(Collected data)
• • •
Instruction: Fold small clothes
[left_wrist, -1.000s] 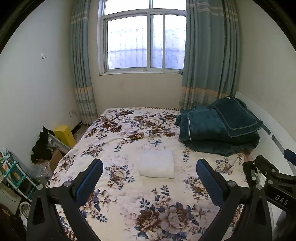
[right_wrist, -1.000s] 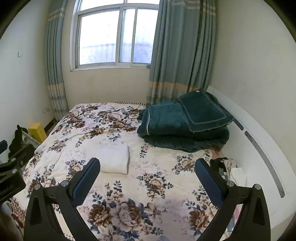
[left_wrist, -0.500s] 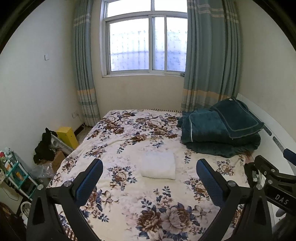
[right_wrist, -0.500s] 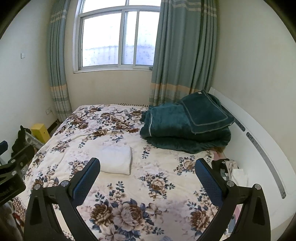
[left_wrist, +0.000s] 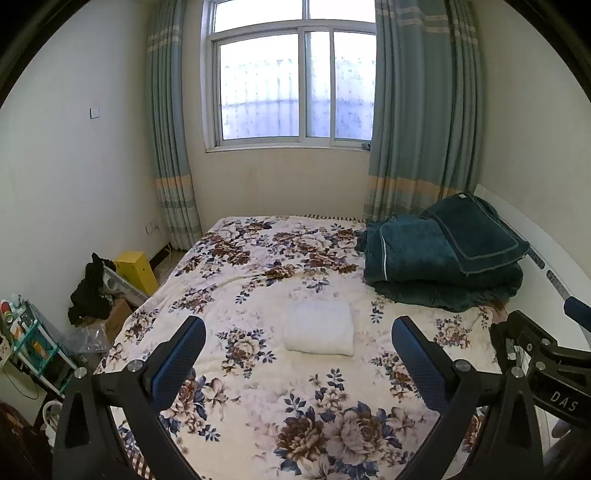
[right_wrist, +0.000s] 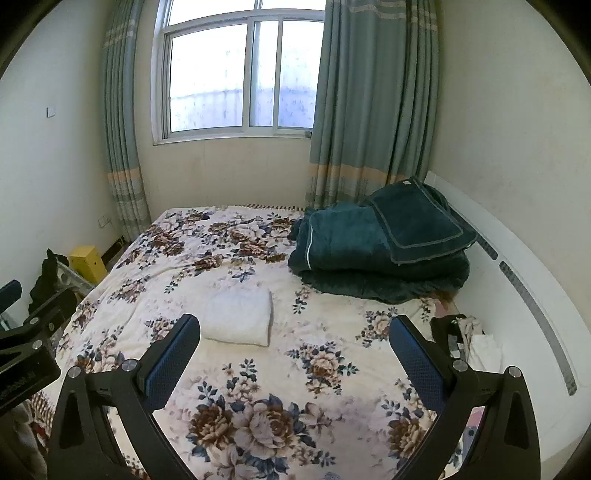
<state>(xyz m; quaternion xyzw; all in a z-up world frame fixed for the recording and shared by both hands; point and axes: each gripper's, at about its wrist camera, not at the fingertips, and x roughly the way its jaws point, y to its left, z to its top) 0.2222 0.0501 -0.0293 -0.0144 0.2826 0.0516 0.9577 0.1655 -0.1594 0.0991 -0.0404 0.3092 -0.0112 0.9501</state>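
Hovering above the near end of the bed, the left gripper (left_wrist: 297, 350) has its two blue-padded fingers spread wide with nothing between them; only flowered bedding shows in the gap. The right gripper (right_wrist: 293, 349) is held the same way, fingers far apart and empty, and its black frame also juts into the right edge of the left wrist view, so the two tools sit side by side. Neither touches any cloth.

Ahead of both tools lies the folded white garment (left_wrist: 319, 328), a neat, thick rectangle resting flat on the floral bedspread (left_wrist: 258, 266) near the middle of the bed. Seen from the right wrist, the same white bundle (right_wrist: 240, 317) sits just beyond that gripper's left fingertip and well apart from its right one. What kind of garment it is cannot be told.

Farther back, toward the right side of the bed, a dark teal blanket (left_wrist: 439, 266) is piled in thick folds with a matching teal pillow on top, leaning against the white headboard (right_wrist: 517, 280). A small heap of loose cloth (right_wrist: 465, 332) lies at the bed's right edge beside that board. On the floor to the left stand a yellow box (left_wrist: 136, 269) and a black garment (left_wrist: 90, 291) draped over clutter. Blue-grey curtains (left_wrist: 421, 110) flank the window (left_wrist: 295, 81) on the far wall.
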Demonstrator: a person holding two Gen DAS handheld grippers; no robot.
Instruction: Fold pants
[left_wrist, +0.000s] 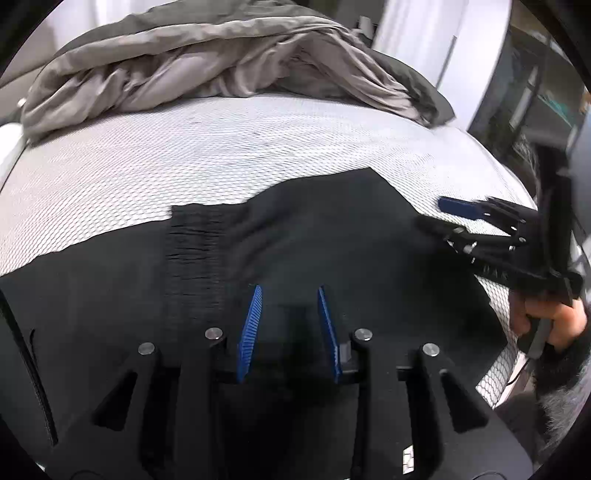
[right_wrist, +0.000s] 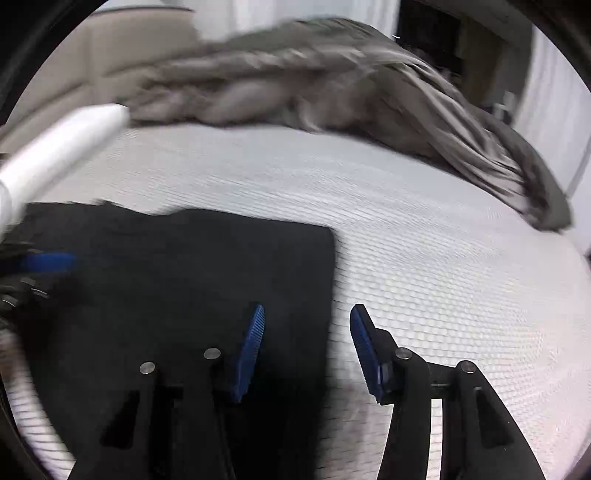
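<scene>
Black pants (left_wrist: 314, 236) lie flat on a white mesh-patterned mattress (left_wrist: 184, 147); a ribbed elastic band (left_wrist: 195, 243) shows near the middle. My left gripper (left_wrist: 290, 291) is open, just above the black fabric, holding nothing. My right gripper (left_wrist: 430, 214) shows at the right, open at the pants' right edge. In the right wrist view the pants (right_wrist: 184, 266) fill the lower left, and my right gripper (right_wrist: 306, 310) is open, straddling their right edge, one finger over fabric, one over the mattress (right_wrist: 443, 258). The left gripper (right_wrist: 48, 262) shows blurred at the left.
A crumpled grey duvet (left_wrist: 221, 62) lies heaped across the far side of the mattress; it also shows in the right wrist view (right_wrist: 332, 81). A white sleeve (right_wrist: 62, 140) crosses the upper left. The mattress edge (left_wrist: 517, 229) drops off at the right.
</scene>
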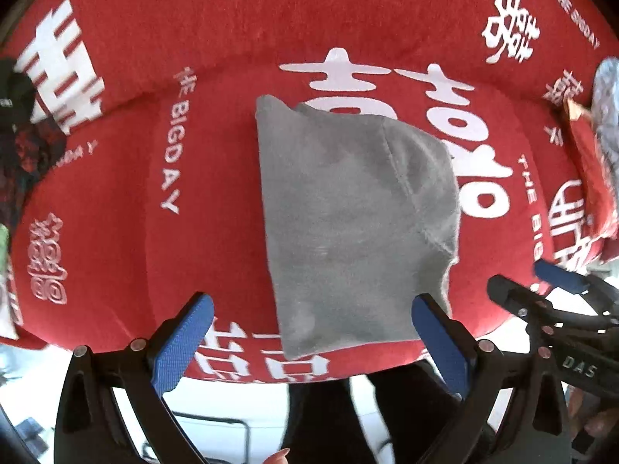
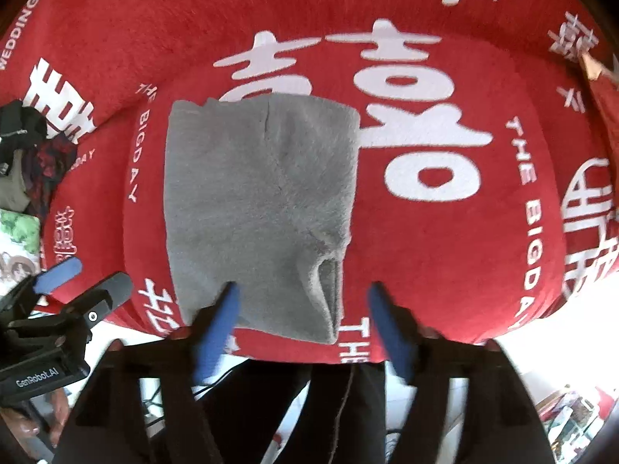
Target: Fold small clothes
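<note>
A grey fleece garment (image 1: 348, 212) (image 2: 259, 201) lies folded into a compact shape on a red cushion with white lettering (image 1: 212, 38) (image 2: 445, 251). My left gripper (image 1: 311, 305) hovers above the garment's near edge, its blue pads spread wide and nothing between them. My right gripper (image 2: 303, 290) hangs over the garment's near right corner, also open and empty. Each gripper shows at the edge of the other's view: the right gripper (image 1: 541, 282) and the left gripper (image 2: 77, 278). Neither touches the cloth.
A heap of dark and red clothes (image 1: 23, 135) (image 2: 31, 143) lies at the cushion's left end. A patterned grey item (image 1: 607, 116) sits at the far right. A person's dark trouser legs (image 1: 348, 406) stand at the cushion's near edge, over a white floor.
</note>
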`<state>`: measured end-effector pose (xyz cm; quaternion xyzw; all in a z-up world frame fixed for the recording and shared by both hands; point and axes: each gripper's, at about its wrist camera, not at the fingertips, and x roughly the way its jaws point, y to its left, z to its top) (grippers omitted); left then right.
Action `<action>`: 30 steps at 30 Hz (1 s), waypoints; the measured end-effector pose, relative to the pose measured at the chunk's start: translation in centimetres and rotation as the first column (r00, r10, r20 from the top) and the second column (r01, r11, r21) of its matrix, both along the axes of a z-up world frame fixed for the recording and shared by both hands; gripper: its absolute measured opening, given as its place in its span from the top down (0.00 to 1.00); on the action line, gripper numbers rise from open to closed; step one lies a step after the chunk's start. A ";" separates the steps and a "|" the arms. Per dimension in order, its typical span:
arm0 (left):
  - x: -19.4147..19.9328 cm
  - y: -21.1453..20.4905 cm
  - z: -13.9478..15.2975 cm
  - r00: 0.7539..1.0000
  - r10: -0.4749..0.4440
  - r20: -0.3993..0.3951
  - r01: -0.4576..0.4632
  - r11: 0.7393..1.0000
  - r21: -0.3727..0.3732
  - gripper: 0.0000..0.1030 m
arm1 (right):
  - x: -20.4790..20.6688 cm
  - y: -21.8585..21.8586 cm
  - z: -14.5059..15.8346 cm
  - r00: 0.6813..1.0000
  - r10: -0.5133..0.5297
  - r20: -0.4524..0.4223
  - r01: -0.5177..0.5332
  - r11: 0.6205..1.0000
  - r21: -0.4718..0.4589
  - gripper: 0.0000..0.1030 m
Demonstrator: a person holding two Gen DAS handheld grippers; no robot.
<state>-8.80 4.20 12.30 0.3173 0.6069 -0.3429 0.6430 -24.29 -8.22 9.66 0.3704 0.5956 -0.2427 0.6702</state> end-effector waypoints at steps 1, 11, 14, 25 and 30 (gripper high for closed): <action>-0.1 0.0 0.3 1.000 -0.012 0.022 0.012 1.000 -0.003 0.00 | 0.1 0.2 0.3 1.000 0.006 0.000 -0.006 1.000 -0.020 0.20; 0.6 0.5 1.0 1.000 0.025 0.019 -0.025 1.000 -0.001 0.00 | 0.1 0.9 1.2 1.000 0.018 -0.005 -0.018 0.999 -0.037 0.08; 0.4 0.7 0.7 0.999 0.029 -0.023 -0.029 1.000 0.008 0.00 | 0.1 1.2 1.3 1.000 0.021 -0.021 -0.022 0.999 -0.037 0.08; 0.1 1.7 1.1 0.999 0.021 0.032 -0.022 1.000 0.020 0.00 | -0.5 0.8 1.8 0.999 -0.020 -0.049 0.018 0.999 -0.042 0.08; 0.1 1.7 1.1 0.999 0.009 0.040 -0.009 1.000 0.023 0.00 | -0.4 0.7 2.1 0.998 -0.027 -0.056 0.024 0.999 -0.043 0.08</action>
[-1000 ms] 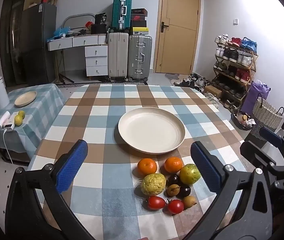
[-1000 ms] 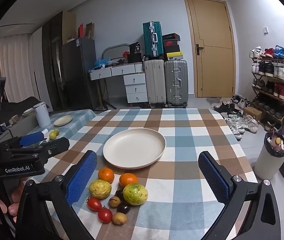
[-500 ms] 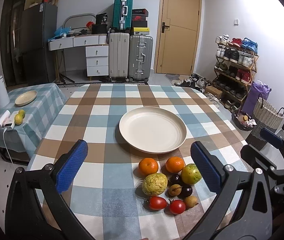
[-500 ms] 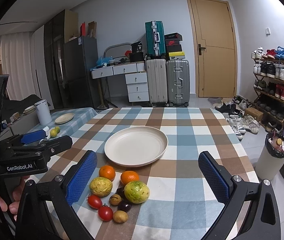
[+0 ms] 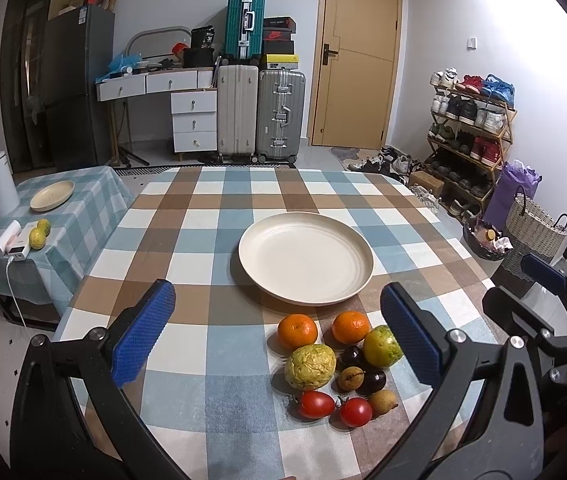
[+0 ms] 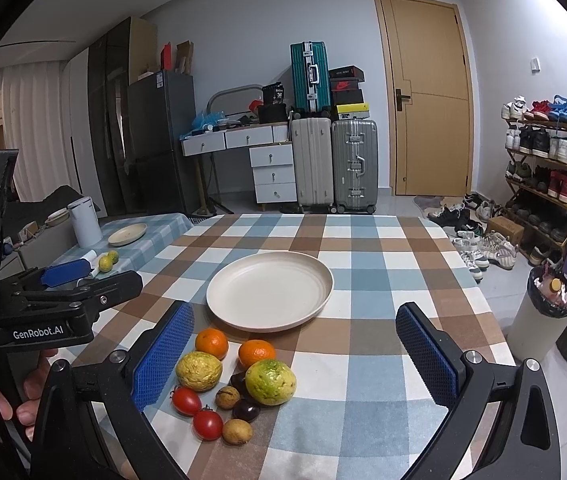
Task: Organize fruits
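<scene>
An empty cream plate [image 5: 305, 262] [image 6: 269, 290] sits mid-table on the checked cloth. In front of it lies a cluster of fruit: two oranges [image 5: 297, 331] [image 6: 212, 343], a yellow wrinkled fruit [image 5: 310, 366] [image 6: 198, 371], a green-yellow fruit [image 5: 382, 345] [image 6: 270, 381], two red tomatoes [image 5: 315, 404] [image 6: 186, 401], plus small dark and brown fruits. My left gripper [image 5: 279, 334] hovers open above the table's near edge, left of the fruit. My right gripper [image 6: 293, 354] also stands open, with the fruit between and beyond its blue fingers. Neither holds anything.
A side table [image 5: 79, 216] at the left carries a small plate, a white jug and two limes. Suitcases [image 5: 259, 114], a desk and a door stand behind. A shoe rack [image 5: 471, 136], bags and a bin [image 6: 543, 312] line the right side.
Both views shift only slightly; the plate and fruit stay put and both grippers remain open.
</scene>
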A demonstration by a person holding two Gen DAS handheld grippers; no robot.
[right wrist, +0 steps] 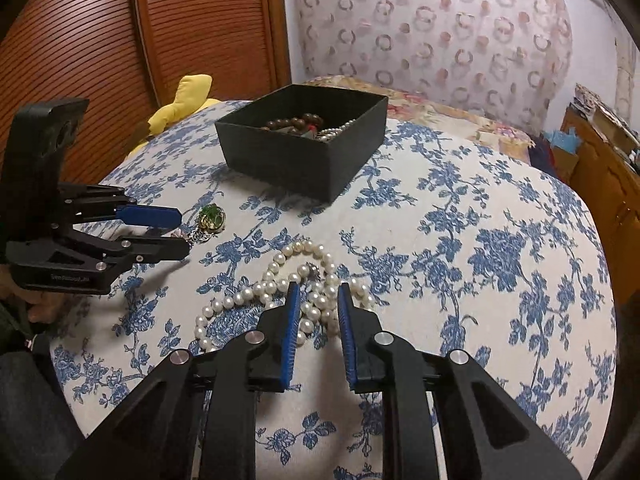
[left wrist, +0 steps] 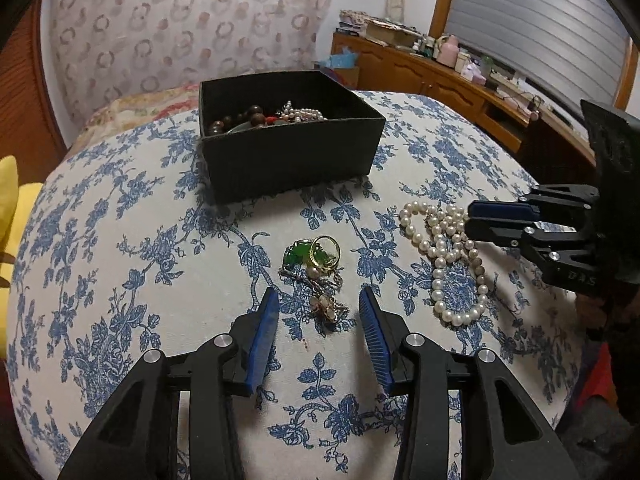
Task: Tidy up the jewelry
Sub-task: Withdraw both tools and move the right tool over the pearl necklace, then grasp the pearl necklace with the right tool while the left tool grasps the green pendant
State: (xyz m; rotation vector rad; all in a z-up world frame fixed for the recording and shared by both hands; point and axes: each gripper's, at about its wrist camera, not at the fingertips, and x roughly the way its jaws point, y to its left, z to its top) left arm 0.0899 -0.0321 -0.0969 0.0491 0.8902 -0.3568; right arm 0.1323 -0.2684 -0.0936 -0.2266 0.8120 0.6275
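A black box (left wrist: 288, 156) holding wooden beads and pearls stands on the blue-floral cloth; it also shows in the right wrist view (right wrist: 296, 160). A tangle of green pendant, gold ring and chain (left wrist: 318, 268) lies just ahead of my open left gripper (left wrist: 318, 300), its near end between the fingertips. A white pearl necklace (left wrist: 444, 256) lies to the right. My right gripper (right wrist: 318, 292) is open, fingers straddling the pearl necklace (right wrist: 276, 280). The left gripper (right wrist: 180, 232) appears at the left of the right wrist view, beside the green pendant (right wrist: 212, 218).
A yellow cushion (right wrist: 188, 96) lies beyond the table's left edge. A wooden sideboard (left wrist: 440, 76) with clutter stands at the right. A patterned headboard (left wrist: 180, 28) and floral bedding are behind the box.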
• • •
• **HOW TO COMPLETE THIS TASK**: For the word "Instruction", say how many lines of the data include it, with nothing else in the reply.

• **PROBLEM SOLUTION**: 2